Thinking of working for free? No, thanks

Articolo del 12 gennaio 2011 di APhotoEditor


Mi sono accorta che stavo usando questo blog solo per promuovere gli eventi o le iniziative a cui ho preso parte e mi sono accorta che da tempo volevo dire quello che sto per scrivere. Probabilmente alcuni non saranno d'accordo con me, ma pazienza; sono aperta al dialogo. Potrei dilungarmi, se vi annoiate, cambiate canale.

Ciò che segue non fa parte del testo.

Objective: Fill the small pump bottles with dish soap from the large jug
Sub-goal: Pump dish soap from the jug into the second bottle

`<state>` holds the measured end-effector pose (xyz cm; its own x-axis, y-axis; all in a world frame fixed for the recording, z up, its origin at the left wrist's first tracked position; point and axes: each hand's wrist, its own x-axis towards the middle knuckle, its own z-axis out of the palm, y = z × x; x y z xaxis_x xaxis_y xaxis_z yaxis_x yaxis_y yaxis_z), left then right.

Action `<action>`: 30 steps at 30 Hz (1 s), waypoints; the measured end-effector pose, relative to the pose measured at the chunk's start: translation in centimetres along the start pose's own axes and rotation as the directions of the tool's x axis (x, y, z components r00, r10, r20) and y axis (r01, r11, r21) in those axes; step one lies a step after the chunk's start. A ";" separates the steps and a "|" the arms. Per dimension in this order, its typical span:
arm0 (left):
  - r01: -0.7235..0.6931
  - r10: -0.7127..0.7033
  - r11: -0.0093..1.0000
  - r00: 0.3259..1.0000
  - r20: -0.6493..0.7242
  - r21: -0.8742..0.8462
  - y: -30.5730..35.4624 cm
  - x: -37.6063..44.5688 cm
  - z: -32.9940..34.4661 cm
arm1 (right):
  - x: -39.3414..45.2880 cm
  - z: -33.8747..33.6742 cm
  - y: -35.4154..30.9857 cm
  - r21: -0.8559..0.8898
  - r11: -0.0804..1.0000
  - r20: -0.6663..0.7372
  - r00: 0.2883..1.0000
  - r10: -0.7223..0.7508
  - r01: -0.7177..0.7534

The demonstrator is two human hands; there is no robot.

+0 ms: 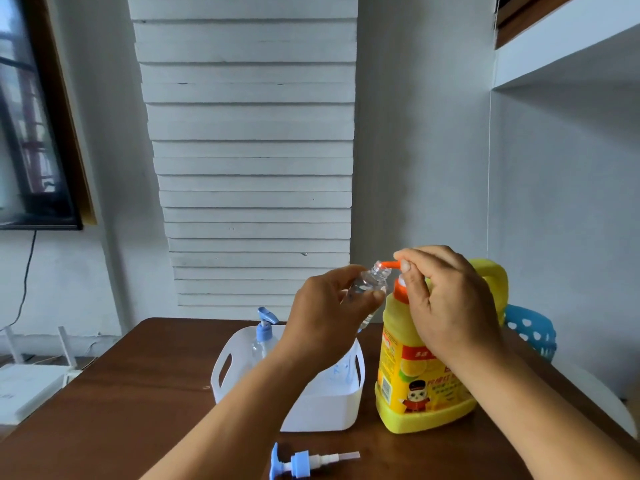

Ciò che mi ha fato decidere definitivamente di metterlo nero su bianco, è stato la lettura di questo articolo e soprattutto i commenti. Non voglio entrare nel merito della storia, ma credo che tra piangersi addosso perché si guadagnano 300 euro al mese e insultare chi ha deciso di vivere inseguendo i propri sogni (cosa che denota coraggio e non volontà di vivere sulle spalle di qualcuno) ci sia una terza via, cioè quella di inventarselo un lavoro.Penso, senza esagerare, di aver mandato nella mia vita, un migliaio di curricula, mi avrà risposto il 2% e di questi la maggioranza non aveva possibilità o bisogno di personale oppure mi proponeva un lavoro gratuito o a provvigione. Questa è la situazione in Italia di chi non ha conoscenze e raccomandazioni, non veniamoci a raccontare storie. Senza contare quelli che “ce provano”, che ti fanno lavorare in collaborazione occasionale o con un accordo a voce e poi si inventano che si erano pattuiti meno soldi o che erano lordi e non netti, ecc.A questo punto, con una rabbia che mi ha mangiato 1/5 di fegato, ho deciso che basta. Ero stufa di preparare mail personalizzate per non ricevere neppure 2 righe di risposta, ero stufa di andare a un colloquio a farmi fare domande del tipo “Mi dica tre pregi e  tre difetti del suo carattere”, “Perchè dovremmo assumerla?” o “Lei si chiama Anna Mola, sembra una cantilena, lei cosa ne pensa?” (l'ultima mi è successa davvero, non sto scherzando). Ero stufa e così mi sono detta “io voglio lavorare nella fotografia, ho studiato per farlo e so che lo farei con passione e quindi mi rivolgerò a chi fa fotografia davvero, offrendo le mie capacità e il mio impegno”. E così ho cominciato a – udite udite – ricevere risposte alle mie mail, a conoscere, stringere mani, poi a scrivere per fotografi e infine è venuta la parte organizzativa.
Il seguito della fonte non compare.